レリアはその場で立ち尽くして固まってしまった。

本当にカーリクス、君ってやつは……。

「それってどういう意味だよ。」

オスカーが眉間にしわを寄せて尋ねた。

カーリクスはいたって真剣な顔で答えた。

「どういうって、俺が君を弟として認めてやるってことさ。」

「………」

「昨日俺が言った話、ちゃんと聞いてなかったのか?カリウス叔父さんに教育してもらわないとダメだな、お前。弟としての基本的な姿勢ができてない。」

「………」

「よく聞け。レリアとは俺が先に結婚したんだ。俺が許してやらないと、お前もレリアと結婚できないってことだ。」

「誰がそんな勝手な戯言を……」

オスカーは怒りをこらえる声で唸った。

カーリクスは平然と応じた。

「誰がどう思おうと、もともと俺の気持ちだよ?とにかく特別にお前だけ許してやるんだから、感謝しろ。」

「………」

「グリフィス?ロミオ?あいつらには影も形もない。」

カーリクスが「お前だけ特別扱いされてる」みたいなことを言って苛立っていた。

オスカーはそれに価値を見いだす気はないと無視していた。

レリアは混乱していた。

本当に、もうどうして私ばっかり……

カーリクスがこういう時、レリアはいつも無視したり、ちゃんと説明しようとしたりしてきた。

でも効果はなかった。

カーリクスは、自分が信じたいことしか信じない性格だ。

その頑固さは誰にも崩せなかった。

もしかしたら、いまだにレリアのことを男だと思っているのかもしれない。

本当にそうだったとしても、もう驚くことすらなかった。ただ、呆れてため息が出るだけだった。
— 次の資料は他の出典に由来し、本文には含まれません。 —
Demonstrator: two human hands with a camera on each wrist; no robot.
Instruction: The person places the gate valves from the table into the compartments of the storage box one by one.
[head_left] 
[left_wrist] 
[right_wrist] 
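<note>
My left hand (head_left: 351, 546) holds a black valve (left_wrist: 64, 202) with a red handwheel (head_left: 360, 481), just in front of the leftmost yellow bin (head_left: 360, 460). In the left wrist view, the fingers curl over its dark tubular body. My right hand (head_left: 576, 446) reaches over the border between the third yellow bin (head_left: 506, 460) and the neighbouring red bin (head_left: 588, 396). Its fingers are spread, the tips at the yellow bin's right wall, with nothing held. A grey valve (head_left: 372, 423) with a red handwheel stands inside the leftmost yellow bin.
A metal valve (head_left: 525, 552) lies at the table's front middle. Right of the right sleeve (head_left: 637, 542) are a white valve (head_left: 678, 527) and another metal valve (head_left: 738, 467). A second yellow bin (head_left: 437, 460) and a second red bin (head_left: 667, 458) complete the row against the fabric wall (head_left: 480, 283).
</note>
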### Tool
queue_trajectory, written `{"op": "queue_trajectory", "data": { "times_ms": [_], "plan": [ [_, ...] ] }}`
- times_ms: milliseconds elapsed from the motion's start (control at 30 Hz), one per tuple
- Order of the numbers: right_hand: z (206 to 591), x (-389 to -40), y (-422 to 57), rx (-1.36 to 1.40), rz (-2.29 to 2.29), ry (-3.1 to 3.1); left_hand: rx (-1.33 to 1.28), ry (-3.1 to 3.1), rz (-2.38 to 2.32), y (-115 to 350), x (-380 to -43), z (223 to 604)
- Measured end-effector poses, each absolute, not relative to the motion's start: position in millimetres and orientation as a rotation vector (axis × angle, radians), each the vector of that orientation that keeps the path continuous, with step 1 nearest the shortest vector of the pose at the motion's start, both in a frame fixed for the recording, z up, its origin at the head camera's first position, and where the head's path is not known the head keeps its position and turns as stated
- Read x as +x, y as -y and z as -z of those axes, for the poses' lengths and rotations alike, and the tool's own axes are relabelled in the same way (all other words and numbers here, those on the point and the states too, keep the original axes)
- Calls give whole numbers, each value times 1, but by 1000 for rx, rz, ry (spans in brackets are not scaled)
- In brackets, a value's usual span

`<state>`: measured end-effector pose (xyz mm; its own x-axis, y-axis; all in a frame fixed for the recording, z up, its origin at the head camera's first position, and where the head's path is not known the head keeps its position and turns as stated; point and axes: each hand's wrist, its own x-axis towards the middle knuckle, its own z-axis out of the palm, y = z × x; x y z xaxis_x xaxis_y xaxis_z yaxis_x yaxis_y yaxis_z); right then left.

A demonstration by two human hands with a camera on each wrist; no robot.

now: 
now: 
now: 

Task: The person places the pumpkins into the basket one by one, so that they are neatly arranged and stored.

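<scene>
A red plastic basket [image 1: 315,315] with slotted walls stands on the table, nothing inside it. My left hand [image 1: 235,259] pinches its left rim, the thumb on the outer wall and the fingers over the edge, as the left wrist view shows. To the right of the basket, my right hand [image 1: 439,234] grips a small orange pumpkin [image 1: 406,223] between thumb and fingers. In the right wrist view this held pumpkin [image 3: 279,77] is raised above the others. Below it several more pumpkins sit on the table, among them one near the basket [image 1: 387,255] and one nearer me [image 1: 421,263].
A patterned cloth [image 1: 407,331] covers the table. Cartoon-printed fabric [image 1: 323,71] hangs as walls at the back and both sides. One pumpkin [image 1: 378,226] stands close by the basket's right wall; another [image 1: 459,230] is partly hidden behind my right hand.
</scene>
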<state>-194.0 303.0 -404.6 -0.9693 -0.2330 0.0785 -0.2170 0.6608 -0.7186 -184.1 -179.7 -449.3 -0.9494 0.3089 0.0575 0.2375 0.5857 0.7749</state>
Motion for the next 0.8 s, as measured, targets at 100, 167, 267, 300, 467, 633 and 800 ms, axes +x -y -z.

そうして歩いているうちに、いつの間にか温室の前にたどり着いていた。

「カーリクス、結婚は一人… ただ一人とだけするものよ。」

レリアは奥に入りながら、胸が締め付けられるのを必死に堪えつつ、絞り出すように言った。

「じゃあお前、こいつが愛人になってもいいってことか?」

返ってきた答えはさらに衝撃的だった。

カーリクスはオスカーを指して「愛人」と言った。

オスカーを私の愛人にするつもりか?

レリアは額を押さえた。

本気でカーリクスは自分とすでに結婚したと思い込んでいるようだった。

なんでこんなことに……

「カーリクス、私はあなたと結婚したことなんてないわ。」

「するって言ったか、実際にしたかなんて大差ないだろ。」

「するなんて言ったことないよ。」

「言ったよ。俺を突き飛ばしたじゃん。」

「それは……」

レリアは唇をギュッと噛み締めた。

胸の奥から怒りが込み上げてきた。

オスカーはその様子を見て、何のことかというような目でレリアを見た。

まるで前もって来ていたかのように、ロミオがすばやく駆け寄ってきて場を取り繕った。

レリアはじっと我慢してテーブルへ向かった。

そうして、気まずいティータイムが始まった。